Tuesday, August 3, 2010

Cheyenne Frontier Days: Josh Turner and Alan Jackson

The last concert! I've made it out alive!






While we were still center stage and the seats were technically good, they were not as good as the previous night. There was no breeze and it was VERY hot, and we didn't have the height that we did, not being on the balcany. Still, this picture was taken with minimal zoom. That's Josh with the guitar - the bored looking gentleman to the right is the fiddle player.
That is a handsome man, right there.


Country derp.
None of these pictures got his teeth, which I am not only saddened by, but freaking amazed by. The man could use his teeth to guide Santa's sleigh. He could use them to whittle a crucifix. I could see them from where I was sitting, without a zoom on my camera.
Somewhere, a dentist is crying himself to sleep over the business he's not getting.
Mr. Jackson wandered onto stage forty minutes after Josh Turner was done, the longest intermission of the week. At least he had the decency to walk out with a beer in his hand.
I took roughly thirty pictures of his part of the concert, but I swear to God they're all just variations of this. He doesn't quite move around too much, and that hat is, I'm willing to bet, glued to his forehead.
I really liked the background he had for his concert. Four screens which showed either scenes from the music videos of his songs or people out in the Party Zone.
That guy on the left looks kind of young, right? WRONG. He looks young until you get within fifteen feet of him, otherwise known as his 'event horizon,' at which point he ages roughly ten years for every foot you get closer to him.
Taken during "Good Time." I know because I watched this video roughly thirty times trying to learn the dance.

Music

Here are some of Josh Turner's music videos. Watch a few of them and see if you can spot the pattern.
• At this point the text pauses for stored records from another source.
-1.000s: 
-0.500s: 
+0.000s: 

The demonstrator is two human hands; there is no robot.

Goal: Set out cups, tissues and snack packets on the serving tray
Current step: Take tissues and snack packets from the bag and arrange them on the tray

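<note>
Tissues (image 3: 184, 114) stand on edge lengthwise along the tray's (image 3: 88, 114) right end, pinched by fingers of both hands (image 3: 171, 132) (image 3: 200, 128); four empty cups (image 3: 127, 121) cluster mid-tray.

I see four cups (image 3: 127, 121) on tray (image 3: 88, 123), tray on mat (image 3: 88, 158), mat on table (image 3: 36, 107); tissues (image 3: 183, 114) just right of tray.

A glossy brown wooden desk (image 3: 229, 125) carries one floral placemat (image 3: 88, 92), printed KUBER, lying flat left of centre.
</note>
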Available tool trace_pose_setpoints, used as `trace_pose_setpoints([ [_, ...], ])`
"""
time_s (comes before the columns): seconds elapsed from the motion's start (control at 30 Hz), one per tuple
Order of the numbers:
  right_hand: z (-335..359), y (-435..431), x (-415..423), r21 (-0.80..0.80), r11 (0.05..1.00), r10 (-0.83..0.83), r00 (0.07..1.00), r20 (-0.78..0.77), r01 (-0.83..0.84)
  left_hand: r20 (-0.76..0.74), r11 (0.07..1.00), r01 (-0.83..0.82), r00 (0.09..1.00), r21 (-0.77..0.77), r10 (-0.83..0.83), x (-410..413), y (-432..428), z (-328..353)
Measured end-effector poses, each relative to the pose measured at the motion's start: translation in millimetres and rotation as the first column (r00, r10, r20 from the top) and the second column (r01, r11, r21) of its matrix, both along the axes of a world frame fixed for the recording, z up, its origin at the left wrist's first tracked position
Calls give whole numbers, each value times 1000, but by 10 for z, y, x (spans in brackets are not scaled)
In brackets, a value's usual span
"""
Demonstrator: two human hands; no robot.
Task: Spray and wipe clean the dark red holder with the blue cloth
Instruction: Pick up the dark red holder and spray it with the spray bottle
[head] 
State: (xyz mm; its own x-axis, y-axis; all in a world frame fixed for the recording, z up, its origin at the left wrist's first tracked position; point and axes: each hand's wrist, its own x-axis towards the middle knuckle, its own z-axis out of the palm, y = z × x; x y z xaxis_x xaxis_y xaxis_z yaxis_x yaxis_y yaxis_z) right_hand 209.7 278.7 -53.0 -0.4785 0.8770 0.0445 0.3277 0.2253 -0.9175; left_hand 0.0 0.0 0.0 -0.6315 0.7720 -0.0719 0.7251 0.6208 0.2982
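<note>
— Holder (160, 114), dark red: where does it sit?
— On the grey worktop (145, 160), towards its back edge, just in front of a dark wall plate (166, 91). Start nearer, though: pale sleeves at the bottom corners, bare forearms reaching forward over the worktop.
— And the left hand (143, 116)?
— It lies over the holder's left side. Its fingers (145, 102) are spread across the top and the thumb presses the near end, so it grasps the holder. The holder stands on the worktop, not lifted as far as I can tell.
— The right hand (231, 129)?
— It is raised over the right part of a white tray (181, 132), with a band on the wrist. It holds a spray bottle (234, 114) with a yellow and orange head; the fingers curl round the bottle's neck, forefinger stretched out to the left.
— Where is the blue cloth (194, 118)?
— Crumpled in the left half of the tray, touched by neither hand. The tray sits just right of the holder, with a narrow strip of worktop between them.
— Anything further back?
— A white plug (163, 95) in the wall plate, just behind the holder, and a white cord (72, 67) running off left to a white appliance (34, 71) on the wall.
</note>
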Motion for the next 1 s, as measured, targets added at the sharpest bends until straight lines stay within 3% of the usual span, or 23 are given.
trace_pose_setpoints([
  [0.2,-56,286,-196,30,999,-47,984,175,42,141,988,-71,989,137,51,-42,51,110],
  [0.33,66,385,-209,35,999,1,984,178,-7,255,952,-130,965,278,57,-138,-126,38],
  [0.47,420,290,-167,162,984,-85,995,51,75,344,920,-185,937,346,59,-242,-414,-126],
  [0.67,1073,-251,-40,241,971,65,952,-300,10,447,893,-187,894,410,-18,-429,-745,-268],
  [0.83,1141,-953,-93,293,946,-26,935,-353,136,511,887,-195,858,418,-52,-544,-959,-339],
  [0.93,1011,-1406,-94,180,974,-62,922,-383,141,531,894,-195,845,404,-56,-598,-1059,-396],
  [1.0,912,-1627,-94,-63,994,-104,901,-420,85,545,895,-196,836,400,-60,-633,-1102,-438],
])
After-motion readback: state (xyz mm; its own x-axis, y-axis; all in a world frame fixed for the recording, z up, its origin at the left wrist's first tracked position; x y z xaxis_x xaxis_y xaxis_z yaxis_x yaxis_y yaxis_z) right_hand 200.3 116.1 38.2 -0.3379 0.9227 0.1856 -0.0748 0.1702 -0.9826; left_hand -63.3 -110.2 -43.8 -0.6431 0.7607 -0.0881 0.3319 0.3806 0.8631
Despite the fact that each and every one of those songs talks about how so very much in love he is with you (oh, shut up. If you don't imagine that every song sung by the opposite sex is to you and every song by your sex is by you, you're brain damaged), in the video, he's never getting any (I could have included the video for "The Long Black Train," to add to my point, but really nobody is getting any in that one). He's always just kind of around, singing, while another couple falls in love and dances around. He's like this wayward God of love and sex that can spread lust just be being around, but is cursed to never find any love himself.

Wow, that sounded kind of sad, didn't it?

But wait, you say! What about "Your Man"? He's getting love all over the place in that video!



And indeed he is. With his wife.
Josh Turner is a very nice, very Christian man, who, while he loves to sing country music, and loves to sing love songs, wants to make something very clear to all the women out there:

He will not have sex with you. He is not kidding. He won't even pretend in a three minute video. Go lust after someone else. Actually, he takes that back. Go to church, jezebel.